Seemingly this is how it works™ and there is nothing that can be shaved off. But wait! Don't all Uses belonging to an Instruction come lined up in a contiguous array? What if we could mark the last Use specially and put a pointer to the Instruction behind it? Or even allocate the Uses immediately in front of Instruction (memory-layout wise)?

These were the first ideas how my brain-storming with Sabre began. After several exchanged emails, we settled on a concept that is IMHO really beautiful. We use 2 bits (the least significant ones, which are always zero, normally) of one of the pointers in Use to implement a serial line-like protocol of waymarks that guides us to the end of the array in some reasonably few steps. I will not detail the algorithm, since it is documented elsewhere, I will only say that there are four kinds of waymarks: ‹fullstop›, ‹stop›, ‹0› and ‹1›.
  • Fullstop means we are at the end already,
  • Stop means begin gathering digits, or if already done so, convert them to an offset, that brings us to the end,
  • 0 and 1 are the binary digits to be picked up.
It is clear to see that for small arrays there are only a small number of operations needed to determine the end of the array. The complexity of the algorithm is O(log N). So we do not really have to get concerned with, say, 10000 predecessors to a PHI node :-). The description even contains a Haskell snippet to encode and decode such offset information.
For reference I shall present it here:
> import Test.QuickCheck
> digits :: Int -> [Char] -> [Char]
> digits 0 acc = '0' : acc
> digits 1 acc = '1' : acc
> digits n acc = digits (n `div` 2) $ digits (n `mod` 2) acc
> dist :: Int -> [Char] -> [Char]
> dist 0 [] = ['S']
> dist 0 acc = acc
> dist 1 acc = let r = dist 0 acc in 's' : digits (length r) r
> dist n acc = dist (n - 1) $ dist 1 acc
> takeLast n ss = reverse $ take n $ reverse ss
> test = takeLast 40 $ dist 20 []

Printing gives: "1s100000s11010s10100s1111s1010s110s11s1S"

The reverse algorithm computes the
length of the string just by examining
a certain prefix:

> pref :: [Char] -> Int
> pref "S" = 1
> pref ('s':'1':rest) = decode 2 1 rest
> pref (_:rest) = 1 + pref rest
> decode walk acc ('0':rest) = decode (walk + 1) (acc * 2) rest
> decode walk acc ('1':rest) = decode (walk + 1) (acc * 2 + 1) rest
> decode walk acc _ = walk + acc

Now, as expected, printing gives 40.

We can quickCheck this with following property:

> testcase = dist 2000 []
> testcaseLength = length testcase
> identityProp n = n > 0 && n <= testcaseLength ==> length arr == pref arr
> where arr = takeLast n testcase

As expected gives:

*Main> quickCheck identityProp
OK, passed 100 tests.
Btw., QuickCheck is awesome!

So where are the uses of this algorithm outside of LLVM?
There is not much of thinking needed to generalize the array to other data structures, which may permit mutating of the node contents, but disallow insertions. Linked lists are an example since one can only cons up stuff to the head. Doubly-ended arrays with fast size() operation (given a pointer to one element) can be implemented if there is another pointer in each node that we can use for storing waymarks to the start of the array. Deques also could work like this, but they too, need to be fully built up before putting in the waymarks.
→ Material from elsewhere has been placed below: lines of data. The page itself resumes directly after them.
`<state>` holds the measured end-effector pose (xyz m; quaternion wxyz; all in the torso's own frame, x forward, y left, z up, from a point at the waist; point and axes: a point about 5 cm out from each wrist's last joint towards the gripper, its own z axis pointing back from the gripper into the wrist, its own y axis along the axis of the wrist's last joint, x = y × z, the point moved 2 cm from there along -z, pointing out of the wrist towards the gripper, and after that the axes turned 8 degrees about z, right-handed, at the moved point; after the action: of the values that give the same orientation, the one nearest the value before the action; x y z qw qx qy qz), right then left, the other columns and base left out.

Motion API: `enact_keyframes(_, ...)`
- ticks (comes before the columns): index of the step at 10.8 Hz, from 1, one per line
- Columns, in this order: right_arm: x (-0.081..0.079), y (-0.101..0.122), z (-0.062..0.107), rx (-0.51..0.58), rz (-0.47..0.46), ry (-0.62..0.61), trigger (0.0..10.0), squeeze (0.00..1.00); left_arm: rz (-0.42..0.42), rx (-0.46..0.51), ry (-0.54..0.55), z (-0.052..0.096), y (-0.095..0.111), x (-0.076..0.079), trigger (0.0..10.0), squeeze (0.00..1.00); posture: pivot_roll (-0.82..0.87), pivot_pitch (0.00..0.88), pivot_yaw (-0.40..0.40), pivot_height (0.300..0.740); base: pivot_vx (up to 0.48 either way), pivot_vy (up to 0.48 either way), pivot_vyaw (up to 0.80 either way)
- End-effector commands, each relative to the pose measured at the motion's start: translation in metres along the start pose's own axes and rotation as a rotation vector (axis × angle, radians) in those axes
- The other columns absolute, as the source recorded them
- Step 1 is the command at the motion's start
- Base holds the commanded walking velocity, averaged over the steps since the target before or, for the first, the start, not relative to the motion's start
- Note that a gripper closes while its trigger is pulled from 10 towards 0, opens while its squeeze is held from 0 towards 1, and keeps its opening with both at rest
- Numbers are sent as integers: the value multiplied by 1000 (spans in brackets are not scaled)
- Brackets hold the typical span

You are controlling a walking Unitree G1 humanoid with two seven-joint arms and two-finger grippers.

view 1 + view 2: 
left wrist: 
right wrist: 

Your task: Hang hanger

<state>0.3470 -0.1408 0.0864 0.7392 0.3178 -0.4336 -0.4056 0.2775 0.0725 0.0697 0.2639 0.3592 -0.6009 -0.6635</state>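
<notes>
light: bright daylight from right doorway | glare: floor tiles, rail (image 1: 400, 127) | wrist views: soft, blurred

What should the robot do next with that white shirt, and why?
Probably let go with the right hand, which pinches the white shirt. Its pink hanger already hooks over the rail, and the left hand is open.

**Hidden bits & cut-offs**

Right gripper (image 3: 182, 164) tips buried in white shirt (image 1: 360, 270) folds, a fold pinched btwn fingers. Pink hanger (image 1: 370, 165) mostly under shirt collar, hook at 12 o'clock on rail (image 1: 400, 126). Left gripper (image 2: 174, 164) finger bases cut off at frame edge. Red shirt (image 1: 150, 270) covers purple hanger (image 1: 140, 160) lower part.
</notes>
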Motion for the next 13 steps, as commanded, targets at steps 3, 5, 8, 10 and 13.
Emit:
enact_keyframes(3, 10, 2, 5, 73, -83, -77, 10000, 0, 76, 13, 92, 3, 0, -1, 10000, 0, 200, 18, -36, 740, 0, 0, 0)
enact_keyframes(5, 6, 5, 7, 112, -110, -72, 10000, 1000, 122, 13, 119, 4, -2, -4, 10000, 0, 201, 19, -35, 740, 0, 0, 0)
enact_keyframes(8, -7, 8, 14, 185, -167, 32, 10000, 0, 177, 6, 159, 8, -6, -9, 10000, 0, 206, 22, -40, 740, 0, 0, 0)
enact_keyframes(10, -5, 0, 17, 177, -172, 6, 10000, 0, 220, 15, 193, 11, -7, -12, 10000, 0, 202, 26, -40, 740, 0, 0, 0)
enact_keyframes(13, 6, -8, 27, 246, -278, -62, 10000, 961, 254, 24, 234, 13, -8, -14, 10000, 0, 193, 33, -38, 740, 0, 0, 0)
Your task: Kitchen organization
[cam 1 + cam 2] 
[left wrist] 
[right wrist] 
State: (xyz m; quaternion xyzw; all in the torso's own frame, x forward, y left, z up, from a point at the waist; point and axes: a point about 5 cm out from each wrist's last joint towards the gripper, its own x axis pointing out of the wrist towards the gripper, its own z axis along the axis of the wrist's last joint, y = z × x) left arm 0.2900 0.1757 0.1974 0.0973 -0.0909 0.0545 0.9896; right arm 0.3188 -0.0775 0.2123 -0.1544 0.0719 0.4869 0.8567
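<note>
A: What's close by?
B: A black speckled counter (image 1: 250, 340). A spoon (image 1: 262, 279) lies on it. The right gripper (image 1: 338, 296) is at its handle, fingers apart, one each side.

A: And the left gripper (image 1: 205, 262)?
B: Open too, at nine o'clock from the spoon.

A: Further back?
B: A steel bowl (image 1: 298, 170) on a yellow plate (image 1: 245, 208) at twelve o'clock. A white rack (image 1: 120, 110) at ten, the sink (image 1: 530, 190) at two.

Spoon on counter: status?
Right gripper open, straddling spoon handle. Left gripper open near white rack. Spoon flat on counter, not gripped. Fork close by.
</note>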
This all reminds me of cons-hashing but is really a more powerful concept. Let's call it waymarking! And then let the garbage collector put in the waymarks for us...
Down with O(n) complexity on linked-list's length operation!

1 comment:

Edward Kmett said...

You can of course, also derive a faster length by using skew-binary-encoded random-access lists.

That then gives you O(log n) drop and indexing as well.